WORK TASK:
Reproduce each line from the records that holds "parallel".

RECORDS SUPPLIED:
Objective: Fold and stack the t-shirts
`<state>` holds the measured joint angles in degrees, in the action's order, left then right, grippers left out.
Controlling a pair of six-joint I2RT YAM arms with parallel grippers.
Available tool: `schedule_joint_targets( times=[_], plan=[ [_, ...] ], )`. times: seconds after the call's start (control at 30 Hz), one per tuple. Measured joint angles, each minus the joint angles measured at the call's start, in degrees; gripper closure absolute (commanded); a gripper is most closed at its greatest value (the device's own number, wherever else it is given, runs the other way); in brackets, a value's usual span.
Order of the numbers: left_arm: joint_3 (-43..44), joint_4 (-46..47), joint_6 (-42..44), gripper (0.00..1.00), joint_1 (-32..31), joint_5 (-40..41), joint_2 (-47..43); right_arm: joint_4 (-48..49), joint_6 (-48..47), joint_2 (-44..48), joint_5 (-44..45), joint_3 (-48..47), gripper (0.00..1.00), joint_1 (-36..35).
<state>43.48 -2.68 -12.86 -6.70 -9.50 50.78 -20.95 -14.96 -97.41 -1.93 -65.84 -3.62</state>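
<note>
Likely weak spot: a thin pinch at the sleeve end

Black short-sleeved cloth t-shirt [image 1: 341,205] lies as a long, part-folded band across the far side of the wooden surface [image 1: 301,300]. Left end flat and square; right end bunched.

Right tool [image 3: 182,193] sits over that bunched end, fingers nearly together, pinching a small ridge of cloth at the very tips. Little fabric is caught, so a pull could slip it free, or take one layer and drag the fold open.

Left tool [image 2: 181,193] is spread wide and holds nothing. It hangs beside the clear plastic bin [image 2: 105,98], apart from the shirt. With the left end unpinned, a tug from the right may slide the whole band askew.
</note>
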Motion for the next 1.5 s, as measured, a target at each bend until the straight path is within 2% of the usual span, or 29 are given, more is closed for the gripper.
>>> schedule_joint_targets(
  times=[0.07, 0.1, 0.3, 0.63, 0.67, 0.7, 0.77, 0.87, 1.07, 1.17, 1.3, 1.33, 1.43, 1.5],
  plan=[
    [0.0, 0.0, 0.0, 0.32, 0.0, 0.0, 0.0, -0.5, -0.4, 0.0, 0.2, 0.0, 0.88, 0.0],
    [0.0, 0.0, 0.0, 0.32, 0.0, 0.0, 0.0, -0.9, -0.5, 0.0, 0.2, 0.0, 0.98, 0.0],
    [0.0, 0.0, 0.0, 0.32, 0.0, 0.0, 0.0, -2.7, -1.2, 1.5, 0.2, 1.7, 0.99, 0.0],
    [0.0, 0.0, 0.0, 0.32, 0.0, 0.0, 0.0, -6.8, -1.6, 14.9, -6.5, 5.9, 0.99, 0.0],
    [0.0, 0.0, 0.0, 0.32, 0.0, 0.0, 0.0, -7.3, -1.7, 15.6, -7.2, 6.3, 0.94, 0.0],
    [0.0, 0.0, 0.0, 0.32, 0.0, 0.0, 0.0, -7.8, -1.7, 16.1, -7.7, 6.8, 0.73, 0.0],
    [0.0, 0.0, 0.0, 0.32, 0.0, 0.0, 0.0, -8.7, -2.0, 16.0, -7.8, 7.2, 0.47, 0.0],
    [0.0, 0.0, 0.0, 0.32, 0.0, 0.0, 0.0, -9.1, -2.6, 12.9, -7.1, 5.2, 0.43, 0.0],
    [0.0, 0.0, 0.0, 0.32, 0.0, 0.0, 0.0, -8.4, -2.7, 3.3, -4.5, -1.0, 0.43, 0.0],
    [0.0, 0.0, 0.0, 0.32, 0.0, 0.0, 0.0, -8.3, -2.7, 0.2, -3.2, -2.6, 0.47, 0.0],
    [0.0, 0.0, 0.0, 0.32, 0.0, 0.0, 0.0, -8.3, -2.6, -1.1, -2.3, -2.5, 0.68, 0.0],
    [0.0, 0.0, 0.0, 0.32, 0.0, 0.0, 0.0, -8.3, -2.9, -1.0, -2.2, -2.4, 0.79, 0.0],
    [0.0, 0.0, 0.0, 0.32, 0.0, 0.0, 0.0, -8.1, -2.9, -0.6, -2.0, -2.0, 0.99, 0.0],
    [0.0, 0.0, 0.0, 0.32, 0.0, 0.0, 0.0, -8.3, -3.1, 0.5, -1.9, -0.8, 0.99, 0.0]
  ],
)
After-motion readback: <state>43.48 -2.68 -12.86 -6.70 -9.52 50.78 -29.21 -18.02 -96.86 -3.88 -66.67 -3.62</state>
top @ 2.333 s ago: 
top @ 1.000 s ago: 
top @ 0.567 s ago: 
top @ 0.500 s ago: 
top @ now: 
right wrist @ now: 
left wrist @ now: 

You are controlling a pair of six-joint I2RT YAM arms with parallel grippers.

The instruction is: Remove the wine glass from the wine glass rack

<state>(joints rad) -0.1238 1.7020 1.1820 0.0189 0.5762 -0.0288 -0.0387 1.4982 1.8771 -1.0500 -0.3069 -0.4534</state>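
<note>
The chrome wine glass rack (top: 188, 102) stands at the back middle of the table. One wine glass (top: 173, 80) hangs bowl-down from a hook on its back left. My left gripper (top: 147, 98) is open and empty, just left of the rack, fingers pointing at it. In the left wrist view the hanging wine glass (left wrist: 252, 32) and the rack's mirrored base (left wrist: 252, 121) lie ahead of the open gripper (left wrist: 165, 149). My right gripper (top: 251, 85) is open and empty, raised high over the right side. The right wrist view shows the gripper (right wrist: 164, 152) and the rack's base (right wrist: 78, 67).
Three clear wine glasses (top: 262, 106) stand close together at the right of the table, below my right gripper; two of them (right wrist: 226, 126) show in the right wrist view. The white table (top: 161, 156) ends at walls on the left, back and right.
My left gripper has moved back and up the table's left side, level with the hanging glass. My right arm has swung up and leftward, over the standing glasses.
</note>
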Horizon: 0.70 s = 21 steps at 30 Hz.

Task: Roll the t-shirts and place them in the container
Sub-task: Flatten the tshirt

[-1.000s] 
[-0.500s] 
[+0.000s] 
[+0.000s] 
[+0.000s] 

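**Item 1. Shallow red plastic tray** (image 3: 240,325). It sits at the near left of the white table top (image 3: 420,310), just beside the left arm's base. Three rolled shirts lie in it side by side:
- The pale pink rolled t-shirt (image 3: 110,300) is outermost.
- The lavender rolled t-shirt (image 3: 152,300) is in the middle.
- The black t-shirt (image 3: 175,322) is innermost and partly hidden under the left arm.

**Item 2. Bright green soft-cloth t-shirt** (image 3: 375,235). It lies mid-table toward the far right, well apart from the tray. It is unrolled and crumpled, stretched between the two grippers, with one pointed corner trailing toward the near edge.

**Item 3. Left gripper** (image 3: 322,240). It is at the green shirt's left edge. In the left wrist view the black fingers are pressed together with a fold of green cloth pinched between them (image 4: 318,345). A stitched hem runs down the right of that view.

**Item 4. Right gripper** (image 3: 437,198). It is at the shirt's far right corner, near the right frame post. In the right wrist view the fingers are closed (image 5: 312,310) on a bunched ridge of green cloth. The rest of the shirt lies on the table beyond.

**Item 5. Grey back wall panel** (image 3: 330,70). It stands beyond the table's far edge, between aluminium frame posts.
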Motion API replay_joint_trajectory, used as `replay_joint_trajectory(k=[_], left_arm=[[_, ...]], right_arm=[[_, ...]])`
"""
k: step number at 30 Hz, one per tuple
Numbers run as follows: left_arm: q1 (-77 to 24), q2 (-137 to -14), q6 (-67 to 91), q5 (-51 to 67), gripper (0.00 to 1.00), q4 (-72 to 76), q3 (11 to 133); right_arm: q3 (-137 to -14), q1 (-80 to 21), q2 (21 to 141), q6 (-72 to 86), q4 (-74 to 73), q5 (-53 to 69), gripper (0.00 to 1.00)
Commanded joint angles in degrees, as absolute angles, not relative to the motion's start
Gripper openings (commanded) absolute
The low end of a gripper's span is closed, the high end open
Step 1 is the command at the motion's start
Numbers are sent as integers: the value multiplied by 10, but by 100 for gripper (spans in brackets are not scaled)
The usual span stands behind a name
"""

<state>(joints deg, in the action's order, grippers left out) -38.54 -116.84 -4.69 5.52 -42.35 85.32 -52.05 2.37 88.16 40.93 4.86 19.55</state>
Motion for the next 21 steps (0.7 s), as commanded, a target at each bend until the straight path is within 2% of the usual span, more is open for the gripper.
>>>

YOUR SOLUTION:
Controlling a pair of six-joint I2RT YAM arms with parallel grippers.
You are controlling a pair of six-joint I2RT YAM arms with parallel grippers.

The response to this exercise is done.